» **PROBLEM DETAILS**: Transcribe exactly the span of lines that begins the records and ends with the line holding "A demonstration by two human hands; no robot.", both boundary lines included.

» **DATA FOR REVIEW**:

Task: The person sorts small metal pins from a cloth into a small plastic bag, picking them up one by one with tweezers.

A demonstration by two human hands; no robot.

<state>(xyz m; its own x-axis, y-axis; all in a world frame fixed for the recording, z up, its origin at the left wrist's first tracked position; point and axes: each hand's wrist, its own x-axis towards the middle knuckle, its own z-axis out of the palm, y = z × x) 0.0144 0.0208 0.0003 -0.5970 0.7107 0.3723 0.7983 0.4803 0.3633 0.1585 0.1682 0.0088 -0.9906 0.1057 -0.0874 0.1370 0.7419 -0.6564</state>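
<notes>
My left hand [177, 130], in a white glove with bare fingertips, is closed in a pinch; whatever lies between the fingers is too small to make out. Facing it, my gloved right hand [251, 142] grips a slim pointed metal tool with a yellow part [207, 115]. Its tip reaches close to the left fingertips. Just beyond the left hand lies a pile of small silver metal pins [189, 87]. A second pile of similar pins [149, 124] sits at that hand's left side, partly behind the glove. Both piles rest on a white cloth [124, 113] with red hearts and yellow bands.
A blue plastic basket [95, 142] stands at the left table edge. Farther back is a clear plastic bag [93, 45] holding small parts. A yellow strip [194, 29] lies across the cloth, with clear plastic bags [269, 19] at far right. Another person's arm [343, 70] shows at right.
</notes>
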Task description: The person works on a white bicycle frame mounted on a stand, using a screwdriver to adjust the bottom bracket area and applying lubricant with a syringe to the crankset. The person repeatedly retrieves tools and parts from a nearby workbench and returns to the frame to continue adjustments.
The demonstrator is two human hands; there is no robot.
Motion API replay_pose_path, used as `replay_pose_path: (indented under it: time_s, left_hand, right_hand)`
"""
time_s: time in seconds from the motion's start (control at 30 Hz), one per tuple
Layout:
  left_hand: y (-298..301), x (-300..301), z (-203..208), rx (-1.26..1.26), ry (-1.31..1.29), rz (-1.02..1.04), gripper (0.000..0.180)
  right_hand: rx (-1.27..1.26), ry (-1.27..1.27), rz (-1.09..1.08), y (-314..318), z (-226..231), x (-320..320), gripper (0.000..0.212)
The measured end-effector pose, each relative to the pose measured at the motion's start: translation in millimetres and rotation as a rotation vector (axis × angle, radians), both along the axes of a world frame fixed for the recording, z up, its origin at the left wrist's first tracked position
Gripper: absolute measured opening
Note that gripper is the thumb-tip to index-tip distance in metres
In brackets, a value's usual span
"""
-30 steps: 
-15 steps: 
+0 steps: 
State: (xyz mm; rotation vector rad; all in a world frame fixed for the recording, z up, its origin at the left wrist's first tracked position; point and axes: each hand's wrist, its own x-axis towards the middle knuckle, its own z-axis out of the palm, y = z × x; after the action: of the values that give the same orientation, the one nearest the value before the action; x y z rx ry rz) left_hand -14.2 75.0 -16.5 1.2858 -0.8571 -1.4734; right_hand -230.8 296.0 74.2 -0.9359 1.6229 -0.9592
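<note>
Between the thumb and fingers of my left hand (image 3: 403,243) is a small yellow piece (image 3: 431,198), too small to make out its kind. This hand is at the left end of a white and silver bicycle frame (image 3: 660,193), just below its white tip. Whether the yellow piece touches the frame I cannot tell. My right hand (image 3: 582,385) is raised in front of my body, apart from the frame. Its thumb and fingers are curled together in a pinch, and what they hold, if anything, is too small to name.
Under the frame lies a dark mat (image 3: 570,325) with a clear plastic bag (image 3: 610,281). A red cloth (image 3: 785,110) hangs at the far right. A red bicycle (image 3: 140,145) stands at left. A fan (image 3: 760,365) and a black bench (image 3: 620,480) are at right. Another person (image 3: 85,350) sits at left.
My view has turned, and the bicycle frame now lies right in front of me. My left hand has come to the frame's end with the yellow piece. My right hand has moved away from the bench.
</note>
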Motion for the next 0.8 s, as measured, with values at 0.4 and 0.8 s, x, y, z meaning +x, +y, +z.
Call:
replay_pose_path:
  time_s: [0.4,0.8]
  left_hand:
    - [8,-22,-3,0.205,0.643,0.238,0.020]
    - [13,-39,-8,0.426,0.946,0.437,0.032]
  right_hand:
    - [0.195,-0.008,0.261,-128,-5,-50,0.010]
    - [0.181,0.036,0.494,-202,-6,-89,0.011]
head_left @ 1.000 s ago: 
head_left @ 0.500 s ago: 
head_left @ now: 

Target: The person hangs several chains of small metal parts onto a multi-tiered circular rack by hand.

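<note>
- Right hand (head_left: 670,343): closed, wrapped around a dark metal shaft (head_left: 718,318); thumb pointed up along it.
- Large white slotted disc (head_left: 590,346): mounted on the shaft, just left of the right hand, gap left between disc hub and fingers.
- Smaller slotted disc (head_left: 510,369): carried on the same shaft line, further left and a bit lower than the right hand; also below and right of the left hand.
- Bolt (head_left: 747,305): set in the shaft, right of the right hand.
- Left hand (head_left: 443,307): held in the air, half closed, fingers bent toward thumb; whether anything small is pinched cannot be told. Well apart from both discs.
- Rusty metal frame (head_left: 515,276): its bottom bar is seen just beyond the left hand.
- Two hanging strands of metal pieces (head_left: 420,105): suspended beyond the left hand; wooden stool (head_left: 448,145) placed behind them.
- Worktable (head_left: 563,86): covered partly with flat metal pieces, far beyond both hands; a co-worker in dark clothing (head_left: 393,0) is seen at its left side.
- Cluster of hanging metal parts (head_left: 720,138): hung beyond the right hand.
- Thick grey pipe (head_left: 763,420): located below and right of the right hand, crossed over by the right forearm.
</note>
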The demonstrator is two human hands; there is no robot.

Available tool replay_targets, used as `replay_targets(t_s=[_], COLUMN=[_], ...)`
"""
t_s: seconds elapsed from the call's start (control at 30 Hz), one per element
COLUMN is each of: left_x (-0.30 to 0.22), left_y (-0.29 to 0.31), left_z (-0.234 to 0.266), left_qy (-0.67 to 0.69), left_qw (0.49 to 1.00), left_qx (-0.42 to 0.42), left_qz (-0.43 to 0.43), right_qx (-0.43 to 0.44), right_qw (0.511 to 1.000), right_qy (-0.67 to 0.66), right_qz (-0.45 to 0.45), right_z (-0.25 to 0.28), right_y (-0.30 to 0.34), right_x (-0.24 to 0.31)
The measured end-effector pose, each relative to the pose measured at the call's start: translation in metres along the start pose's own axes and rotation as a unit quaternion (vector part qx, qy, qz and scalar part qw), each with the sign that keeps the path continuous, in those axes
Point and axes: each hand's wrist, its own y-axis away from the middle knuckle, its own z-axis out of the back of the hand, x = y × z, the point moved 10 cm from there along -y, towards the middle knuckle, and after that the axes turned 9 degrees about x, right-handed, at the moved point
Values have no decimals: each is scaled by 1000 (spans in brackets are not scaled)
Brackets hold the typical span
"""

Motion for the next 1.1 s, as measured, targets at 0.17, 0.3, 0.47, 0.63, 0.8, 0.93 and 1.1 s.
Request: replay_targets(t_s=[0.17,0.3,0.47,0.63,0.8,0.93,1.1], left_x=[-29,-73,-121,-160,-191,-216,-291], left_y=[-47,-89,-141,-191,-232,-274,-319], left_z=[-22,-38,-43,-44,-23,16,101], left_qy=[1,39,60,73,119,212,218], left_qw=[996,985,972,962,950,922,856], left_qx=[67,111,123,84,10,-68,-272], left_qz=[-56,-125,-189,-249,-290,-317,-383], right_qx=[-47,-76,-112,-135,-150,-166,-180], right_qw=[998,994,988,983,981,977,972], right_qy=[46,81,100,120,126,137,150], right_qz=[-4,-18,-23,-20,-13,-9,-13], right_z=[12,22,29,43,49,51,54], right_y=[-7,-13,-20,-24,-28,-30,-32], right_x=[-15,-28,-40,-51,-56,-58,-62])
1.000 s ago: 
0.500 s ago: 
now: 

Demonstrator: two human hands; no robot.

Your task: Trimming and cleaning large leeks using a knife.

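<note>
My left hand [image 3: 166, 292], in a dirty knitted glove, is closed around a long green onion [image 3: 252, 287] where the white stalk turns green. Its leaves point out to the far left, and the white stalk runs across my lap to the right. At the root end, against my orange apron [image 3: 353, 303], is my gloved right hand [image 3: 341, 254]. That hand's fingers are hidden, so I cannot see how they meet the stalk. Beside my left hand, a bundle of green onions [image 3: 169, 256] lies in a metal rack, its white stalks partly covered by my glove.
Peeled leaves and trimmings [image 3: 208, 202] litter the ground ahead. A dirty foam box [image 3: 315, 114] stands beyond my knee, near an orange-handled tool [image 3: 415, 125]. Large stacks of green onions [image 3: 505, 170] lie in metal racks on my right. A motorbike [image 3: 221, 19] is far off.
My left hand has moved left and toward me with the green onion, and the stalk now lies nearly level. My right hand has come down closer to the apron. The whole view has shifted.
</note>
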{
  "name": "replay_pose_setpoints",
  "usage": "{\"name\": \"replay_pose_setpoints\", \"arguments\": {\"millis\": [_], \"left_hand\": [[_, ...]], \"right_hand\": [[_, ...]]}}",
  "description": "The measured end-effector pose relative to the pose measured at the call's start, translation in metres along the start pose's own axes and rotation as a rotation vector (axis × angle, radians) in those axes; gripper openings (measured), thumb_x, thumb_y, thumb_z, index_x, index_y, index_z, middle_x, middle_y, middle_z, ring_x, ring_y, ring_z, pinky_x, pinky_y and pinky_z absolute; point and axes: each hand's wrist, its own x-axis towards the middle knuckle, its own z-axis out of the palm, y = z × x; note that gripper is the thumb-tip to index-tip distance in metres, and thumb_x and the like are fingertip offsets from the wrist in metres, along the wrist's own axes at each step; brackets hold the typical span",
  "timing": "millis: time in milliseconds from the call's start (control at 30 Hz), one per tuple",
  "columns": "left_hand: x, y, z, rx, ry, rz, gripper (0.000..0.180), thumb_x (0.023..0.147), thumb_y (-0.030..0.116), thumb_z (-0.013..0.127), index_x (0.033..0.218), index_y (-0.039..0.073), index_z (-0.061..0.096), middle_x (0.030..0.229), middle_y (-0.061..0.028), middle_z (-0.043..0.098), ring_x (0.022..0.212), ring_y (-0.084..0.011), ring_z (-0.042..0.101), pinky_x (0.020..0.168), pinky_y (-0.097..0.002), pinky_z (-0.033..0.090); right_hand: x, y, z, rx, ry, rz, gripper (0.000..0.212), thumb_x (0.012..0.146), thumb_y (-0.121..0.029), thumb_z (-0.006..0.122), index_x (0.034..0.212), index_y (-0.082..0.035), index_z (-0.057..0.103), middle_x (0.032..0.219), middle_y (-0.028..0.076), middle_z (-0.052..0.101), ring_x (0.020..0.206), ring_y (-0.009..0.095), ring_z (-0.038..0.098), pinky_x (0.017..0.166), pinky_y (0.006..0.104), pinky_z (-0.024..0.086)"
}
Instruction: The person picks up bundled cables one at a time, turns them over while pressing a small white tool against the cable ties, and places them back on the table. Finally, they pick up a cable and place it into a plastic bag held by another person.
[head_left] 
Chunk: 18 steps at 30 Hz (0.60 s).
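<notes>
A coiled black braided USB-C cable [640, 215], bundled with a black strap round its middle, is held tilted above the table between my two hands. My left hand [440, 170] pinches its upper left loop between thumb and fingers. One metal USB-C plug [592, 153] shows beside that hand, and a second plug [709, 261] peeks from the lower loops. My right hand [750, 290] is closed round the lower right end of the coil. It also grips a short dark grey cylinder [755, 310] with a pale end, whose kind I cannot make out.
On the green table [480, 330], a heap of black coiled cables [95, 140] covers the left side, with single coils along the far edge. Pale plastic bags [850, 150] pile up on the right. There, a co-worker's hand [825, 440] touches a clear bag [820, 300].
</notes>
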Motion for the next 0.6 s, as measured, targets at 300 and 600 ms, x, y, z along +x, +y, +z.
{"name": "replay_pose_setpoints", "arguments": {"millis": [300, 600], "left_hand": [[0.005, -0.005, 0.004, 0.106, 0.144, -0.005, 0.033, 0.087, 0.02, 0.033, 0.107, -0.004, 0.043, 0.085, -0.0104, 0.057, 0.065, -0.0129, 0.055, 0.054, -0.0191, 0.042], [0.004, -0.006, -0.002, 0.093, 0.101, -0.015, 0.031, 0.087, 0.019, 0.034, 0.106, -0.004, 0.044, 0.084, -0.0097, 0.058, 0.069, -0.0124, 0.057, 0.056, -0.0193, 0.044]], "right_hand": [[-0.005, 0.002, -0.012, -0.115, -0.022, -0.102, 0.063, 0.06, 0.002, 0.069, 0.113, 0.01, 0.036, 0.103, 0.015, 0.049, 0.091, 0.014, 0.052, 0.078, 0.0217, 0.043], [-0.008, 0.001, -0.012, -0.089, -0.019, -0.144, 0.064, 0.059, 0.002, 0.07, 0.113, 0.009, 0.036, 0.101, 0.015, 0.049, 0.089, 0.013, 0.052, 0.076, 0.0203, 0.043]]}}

» **RESULT OF THIS TASK**:
Task: The person sorts small metal pins from a cloth into a small plastic bag, picking them up one by one with tweezers.

A demonstration by two human hands; no robot.

The exercise contains nothing more.